**GOAL OF THE EXERCISE:**
Scan the records beneath this line for the line holding "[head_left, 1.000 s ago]" and the line holding "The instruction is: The", then transcribe exactly those two and all lines between.

**AVAILABLE DATA:**
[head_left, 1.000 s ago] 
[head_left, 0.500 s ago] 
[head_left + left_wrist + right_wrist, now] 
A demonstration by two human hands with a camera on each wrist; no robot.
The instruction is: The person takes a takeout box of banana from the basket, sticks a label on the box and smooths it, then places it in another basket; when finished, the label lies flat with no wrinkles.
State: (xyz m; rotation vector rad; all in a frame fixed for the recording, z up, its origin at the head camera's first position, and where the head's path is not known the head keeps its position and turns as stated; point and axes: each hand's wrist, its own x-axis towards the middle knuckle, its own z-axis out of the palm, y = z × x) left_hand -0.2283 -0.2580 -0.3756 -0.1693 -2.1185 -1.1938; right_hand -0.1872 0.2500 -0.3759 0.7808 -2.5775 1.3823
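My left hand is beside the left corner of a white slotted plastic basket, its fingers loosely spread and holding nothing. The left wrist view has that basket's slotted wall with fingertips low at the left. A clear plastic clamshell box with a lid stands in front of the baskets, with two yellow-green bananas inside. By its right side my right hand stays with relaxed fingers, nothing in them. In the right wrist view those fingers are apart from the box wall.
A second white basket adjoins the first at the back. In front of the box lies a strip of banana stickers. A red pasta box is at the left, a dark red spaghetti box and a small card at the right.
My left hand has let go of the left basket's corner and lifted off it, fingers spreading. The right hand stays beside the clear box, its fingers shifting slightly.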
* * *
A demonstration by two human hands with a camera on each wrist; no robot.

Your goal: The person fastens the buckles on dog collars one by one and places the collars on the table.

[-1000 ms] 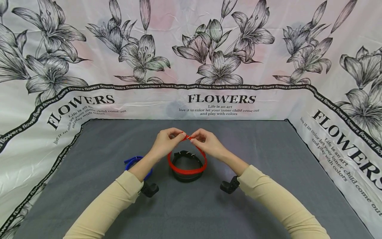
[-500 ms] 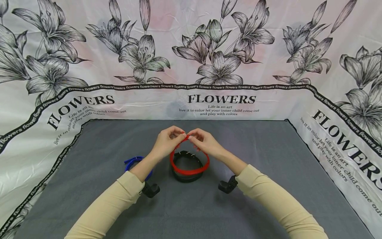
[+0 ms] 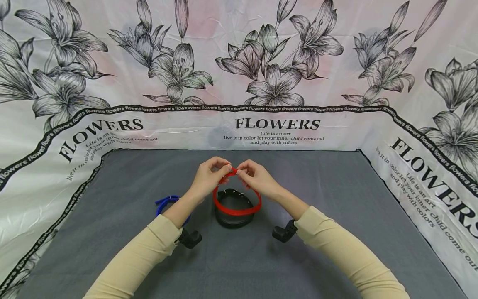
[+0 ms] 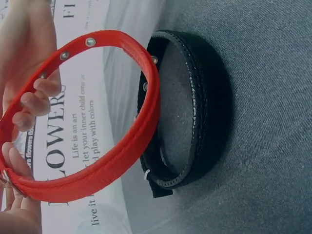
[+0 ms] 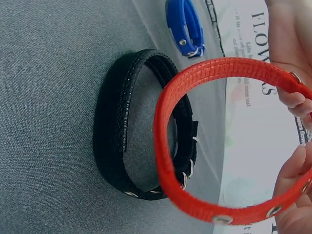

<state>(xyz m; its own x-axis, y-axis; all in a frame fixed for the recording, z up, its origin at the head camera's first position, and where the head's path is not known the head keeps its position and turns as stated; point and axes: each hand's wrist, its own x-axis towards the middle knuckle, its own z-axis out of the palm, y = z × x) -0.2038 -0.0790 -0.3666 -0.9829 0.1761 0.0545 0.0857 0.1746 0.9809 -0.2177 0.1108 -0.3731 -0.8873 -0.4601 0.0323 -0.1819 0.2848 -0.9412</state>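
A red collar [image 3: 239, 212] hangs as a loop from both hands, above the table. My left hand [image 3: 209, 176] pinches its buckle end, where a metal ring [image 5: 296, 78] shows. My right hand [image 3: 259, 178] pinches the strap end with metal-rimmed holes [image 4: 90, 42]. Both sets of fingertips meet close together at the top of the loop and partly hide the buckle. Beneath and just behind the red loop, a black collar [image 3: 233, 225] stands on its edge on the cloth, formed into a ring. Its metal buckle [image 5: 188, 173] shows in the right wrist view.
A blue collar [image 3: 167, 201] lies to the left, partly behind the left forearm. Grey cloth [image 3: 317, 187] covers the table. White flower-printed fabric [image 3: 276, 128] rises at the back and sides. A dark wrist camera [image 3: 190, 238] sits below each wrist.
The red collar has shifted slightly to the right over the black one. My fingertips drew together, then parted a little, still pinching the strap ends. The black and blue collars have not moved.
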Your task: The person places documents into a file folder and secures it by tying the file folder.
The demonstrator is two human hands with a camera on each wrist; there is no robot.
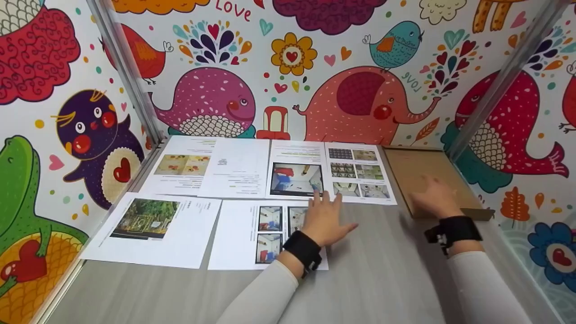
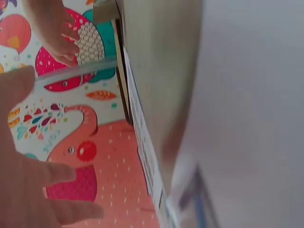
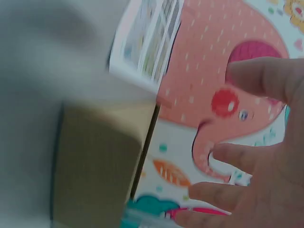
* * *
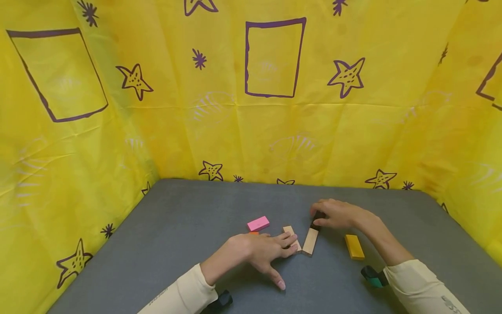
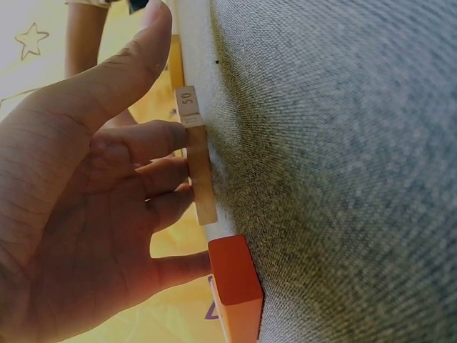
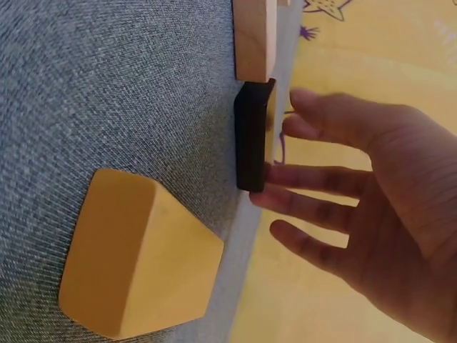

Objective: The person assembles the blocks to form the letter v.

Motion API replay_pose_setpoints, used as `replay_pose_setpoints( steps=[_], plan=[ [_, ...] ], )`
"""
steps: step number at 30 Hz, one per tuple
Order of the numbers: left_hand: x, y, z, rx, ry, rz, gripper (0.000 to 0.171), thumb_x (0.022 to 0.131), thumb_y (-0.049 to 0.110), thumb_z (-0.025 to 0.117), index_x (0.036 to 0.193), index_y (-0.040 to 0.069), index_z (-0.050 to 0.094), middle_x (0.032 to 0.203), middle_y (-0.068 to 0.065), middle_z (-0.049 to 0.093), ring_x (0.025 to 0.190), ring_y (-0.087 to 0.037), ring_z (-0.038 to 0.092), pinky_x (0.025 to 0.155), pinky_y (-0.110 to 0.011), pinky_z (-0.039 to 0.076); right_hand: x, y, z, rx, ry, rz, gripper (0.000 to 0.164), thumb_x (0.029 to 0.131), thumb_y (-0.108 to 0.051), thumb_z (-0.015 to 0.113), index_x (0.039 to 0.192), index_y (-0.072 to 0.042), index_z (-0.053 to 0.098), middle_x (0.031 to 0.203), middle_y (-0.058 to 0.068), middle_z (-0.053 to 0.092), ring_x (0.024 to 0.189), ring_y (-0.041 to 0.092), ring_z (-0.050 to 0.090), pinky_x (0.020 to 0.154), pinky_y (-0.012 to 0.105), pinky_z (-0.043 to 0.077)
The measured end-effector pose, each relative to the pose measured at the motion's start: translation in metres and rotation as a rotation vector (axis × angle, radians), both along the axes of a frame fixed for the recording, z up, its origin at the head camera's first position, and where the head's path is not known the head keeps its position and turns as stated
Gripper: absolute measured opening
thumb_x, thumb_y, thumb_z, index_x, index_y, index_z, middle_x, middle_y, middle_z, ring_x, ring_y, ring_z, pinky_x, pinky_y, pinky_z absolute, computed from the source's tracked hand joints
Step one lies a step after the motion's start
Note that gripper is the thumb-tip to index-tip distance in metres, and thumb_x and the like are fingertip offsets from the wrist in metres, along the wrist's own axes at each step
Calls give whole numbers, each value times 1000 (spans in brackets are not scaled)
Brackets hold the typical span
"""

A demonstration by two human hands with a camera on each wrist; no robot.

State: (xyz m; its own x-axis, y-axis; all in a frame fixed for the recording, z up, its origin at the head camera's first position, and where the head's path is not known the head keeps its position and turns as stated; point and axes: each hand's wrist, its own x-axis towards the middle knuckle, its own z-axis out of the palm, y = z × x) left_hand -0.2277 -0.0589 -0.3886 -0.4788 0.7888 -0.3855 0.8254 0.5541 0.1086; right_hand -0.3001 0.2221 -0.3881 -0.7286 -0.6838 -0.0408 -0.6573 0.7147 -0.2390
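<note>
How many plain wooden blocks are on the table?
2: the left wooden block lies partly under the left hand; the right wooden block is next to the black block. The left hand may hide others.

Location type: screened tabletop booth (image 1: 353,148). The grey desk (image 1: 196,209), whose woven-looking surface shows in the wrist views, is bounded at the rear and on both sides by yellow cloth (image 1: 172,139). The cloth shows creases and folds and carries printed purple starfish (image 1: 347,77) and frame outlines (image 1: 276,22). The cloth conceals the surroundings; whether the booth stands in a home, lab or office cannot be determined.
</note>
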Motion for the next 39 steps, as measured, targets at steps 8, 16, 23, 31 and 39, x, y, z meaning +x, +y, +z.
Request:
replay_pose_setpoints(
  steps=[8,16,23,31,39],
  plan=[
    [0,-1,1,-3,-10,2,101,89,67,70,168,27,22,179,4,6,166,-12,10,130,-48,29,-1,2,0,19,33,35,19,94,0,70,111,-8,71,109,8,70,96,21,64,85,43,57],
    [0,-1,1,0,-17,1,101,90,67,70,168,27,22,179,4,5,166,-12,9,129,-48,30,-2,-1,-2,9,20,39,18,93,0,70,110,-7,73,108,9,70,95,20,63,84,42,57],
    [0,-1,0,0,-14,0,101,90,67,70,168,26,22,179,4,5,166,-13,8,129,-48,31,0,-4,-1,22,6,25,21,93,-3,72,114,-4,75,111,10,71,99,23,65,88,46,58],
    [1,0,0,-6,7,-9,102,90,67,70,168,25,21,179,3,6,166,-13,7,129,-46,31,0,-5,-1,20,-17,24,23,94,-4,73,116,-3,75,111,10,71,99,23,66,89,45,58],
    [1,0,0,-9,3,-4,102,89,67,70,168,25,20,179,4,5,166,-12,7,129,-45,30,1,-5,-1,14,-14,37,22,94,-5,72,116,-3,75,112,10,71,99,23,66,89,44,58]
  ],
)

**ANSWER SECTION:**
[head_left, 1.000 s ago] 
[head_left, 0.500 s ago] 
[head_left + left_wrist + right_wrist, now] 
A demonstration by two human hands with a camera on each wrist; no robot.
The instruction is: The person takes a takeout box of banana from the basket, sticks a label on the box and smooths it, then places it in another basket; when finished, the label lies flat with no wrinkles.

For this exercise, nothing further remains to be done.